Nonchalant, distrait, méfiant, n’a pas envie de parler, répond brièvement. Il n’aime pas qu’on l’interroge sur la nature du procès pour lequel il s’est incarcéré.
Quelques remarques nous semblent nécessaires avant d’aborder les lignes suivantes ; cet entretien nous révèle peu de réalité concernant la vie de A.S, ce dernier ne nous a pas aidé à mieux le connaître, sa discrétion et sa méfiance n’ont pas contribué à une meilleure lecture des événements importants et surtout traumatiques de sa vie. Cependant, nous nous trouvons devant des expressions brèves mais riches dans ses symboles.
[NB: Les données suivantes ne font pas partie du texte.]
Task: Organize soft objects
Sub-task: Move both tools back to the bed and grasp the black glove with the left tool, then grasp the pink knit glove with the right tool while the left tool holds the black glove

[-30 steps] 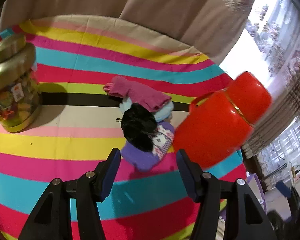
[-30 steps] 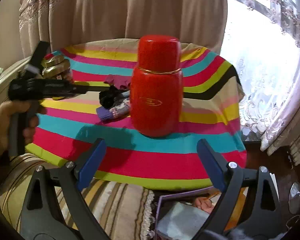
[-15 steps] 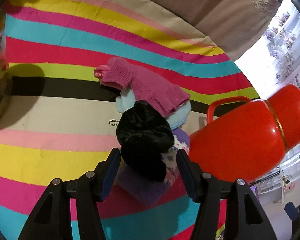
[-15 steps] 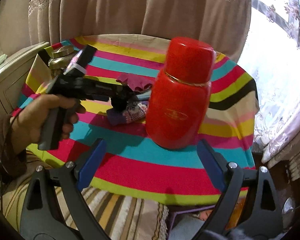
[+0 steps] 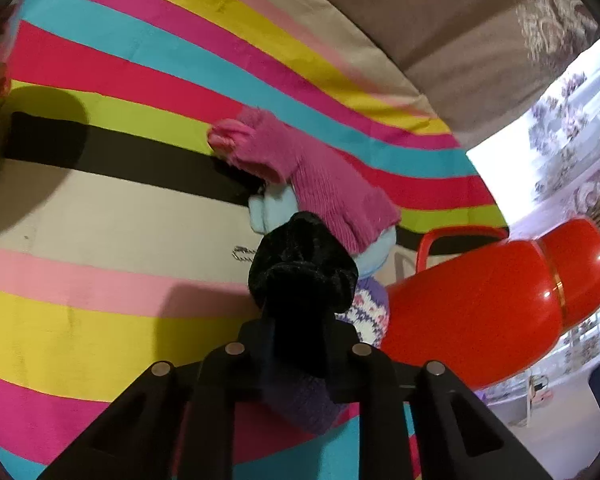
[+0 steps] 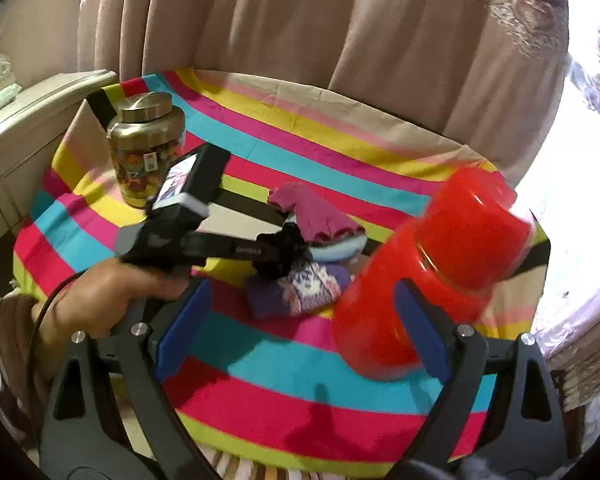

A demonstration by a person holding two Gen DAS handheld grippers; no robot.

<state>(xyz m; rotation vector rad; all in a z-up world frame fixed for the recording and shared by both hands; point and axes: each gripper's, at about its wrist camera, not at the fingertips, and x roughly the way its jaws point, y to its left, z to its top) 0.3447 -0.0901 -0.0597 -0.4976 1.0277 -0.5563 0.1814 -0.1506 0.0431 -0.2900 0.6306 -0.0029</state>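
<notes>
L gripper [image 5: 298,344]: my jaws have just been closing and now clamp the black plush item [image 5: 304,268] at its near end; a sec ago they stood apart short of the pile, nothing between them. Pile fills more of the L view than before, and the gold jar is gone from that view bar a blur at the left edge.

R gripper [image 6: 300,328]: fingers wide apart, nothing in them. Red thermos [image 6: 436,276] sat centred between them a sec ago; now it's off to the right, blurred, behind my right finger [image 6: 420,328] in the pic. Can't tell if touching.

Near to far, R view: my left hand [image 6: 100,300] on the L gripper handle, then the soft pile on the striped tablecloth [image 6: 260,392]. Purple patterned knit [image 6: 300,288] nearest, black plush on top of it, light blue item [image 6: 340,250] behind, magenta knit glove [image 6: 312,212] draped over the blue one at the far end. All touching, one heap, just beside the thermos.

Containers: thermos lid on, contents not visible. Gold-lidded jar [image 6: 146,152] far left on the cloth, lid on, colourful stuff inside, can't tell what. Well apart from the pile.

Small metal chain bit [image 5: 242,252] on the beige stripe just left of the black plush. Beige curtain [image 6: 300,20] behind the table, white cabinet [image 6: 28,120] at left.
</notes>
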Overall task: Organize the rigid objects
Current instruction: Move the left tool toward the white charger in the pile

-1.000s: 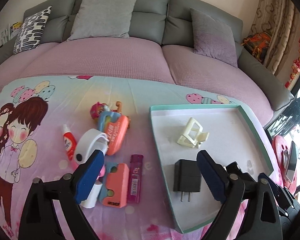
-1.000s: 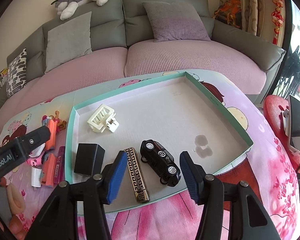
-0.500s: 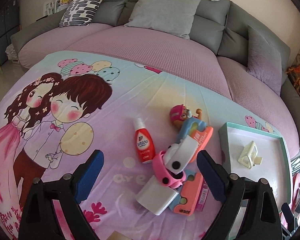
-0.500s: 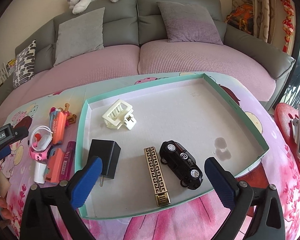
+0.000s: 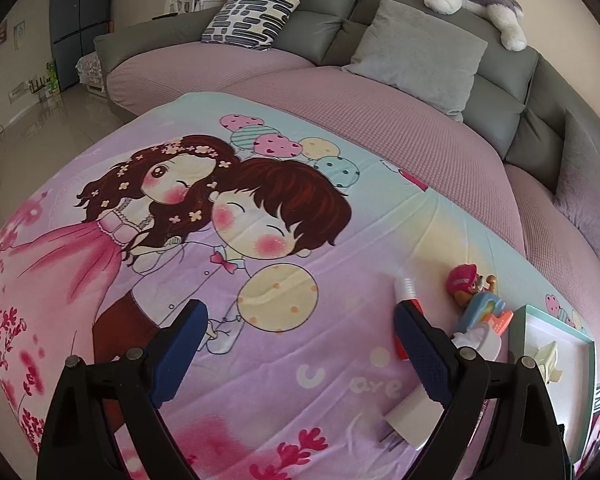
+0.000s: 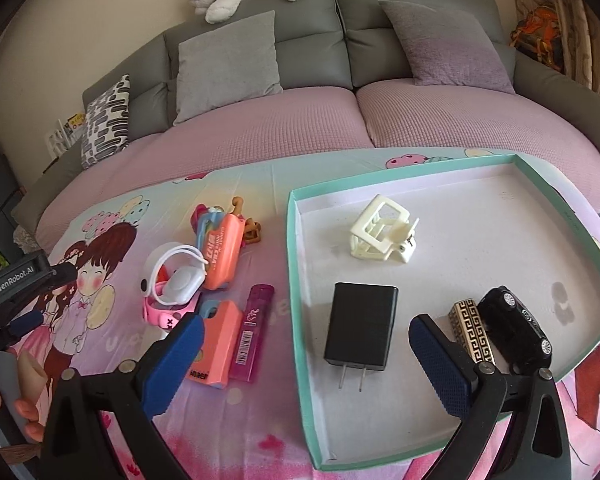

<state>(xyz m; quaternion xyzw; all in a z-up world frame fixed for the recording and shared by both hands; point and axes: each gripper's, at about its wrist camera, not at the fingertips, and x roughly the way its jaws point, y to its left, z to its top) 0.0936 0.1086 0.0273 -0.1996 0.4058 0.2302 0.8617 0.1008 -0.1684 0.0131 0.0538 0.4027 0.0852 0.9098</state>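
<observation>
In the right wrist view a teal-rimmed tray (image 6: 296,280) holds a black charger (image 6: 360,324), a cream hair clip (image 6: 384,232), a gold-patterned bar (image 6: 472,332) and a black toy car (image 6: 516,328). Left of the tray lie a pink watch with a white case (image 6: 172,284), an orange toy (image 6: 220,256), an orange block (image 6: 216,344) and a magenta lead case (image 6: 252,332). My right gripper (image 6: 308,336) stands wide open above the tray's left wall, gripping nothing. My left gripper (image 5: 300,332) is open over bare printed cloth. A red tube (image 5: 406,292) and a white plug (image 5: 412,416) show beside its right finger.
A cartoon-print cloth (image 5: 260,220) covers the surface, and a grey and pink sofa (image 6: 340,120) with cushions curves behind it. The left tool's black housing (image 6: 16,280) and a hand (image 6: 20,384) sit at the right view's left edge. A small figure (image 5: 466,280) stands near the tray corner (image 5: 556,344).
The right jaws spread wide and moved left, from the car and gold bar to the tray's left wall. The left gripper swung left, off the tray and loose items, onto bare cloth.
</observation>
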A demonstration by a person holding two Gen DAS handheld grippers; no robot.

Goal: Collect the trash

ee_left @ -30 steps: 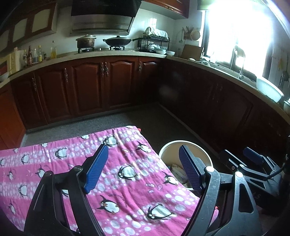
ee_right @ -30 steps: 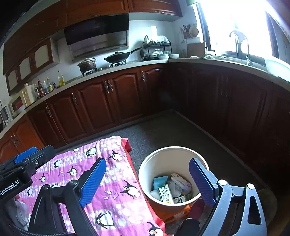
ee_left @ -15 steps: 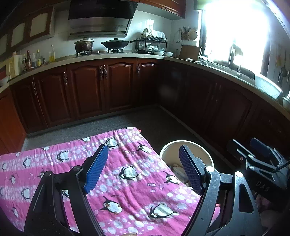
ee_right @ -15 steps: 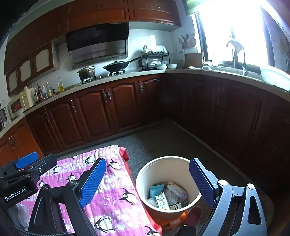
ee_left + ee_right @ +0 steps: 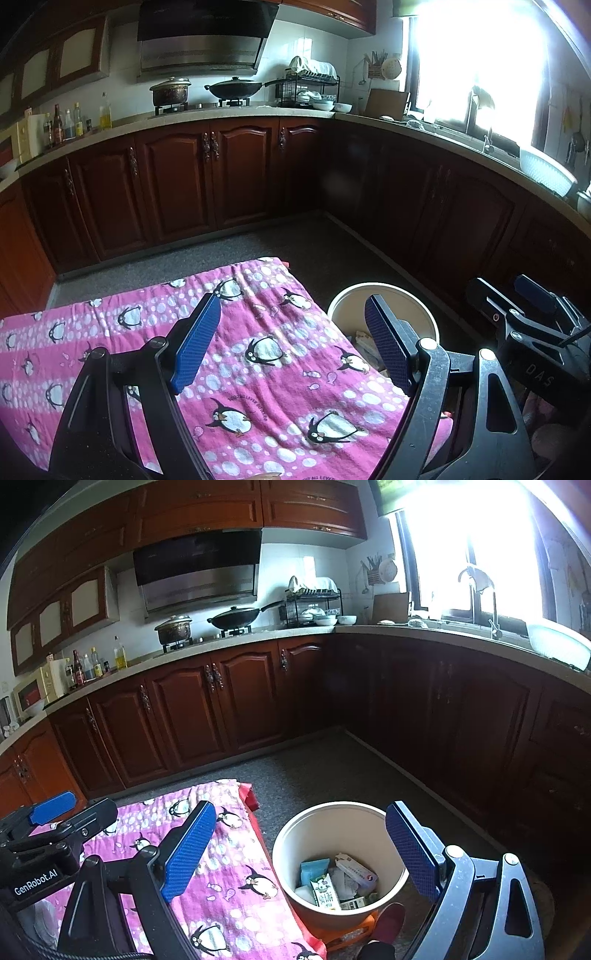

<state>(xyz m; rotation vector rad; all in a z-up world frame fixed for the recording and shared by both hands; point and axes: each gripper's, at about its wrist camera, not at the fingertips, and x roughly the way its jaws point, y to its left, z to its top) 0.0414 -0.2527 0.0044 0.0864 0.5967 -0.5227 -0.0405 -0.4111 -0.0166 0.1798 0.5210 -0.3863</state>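
Both claws hang spread wide, nothing between their blue pads! The left gripper [image 5: 291, 343] hovers over the pink penguin cloth [image 5: 258, 354] near its right edge; the right gripper [image 5: 299, 853] sits above the cream bin [image 5: 343, 812], which stands on the floor just beside that edge. The trash [image 5: 336, 884], cartons and wrappers, lies in the bin's bottom, below the right claw

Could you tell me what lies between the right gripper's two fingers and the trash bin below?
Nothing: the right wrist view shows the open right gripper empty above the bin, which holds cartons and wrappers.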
Le début de l’entretien est une idéalisation de sa relation avec ses parents : «la meilleure relation avec eux, même jusqu’à maintenant, merci pour Dieu, le père ne travaille pas, il fait rien (et votre maman ?143) Non plus (comment viviez-vous ?) On avait un troupeau de moutons duquel nous en mangions et vendions, tu sais toi, toujours la mère et le père restent à la maison, quand j’ai eu quinze-seize ans j’ai commencé à travailler comme maçon, avant les quinze, seize je ne faisais rien, seulement je restais à la maison». Les imagos parentales nous parviennent directement, un père, une mère désignés tous les deux à la troisième personne, nous révèlent certaines réalités ; chez eux, dans leur société, le respect obligatoire des parents prend une forme spécifique qui est souvent encadrée par la peur et la frayeur, loin d’être un respect naturel entre les membres d’une famille, il se manifeste par une non communication : l’expression des sentiments ni la conversation,
surtout entre les parents et les enfants, ne sont tolérées. A.S a subi une éducation sévère qui ne tolère aucune activité de la vie sexuelle précocement éveillée et qui est fortement réprimée, un tel conflit à un tel âge favorise le phénomène du refoulement. “Un père qui ne fait rien”, est une autre réalité, un père dénigré, carent, n’accomplissant pas son rôle réel comme père ni comme repère d’identification, sa présence permanente à la maison, il s’agit, certes, de la présence physique, mais il n’assume pas sa responsabilité en tant que père ni en tant que fonction parentale.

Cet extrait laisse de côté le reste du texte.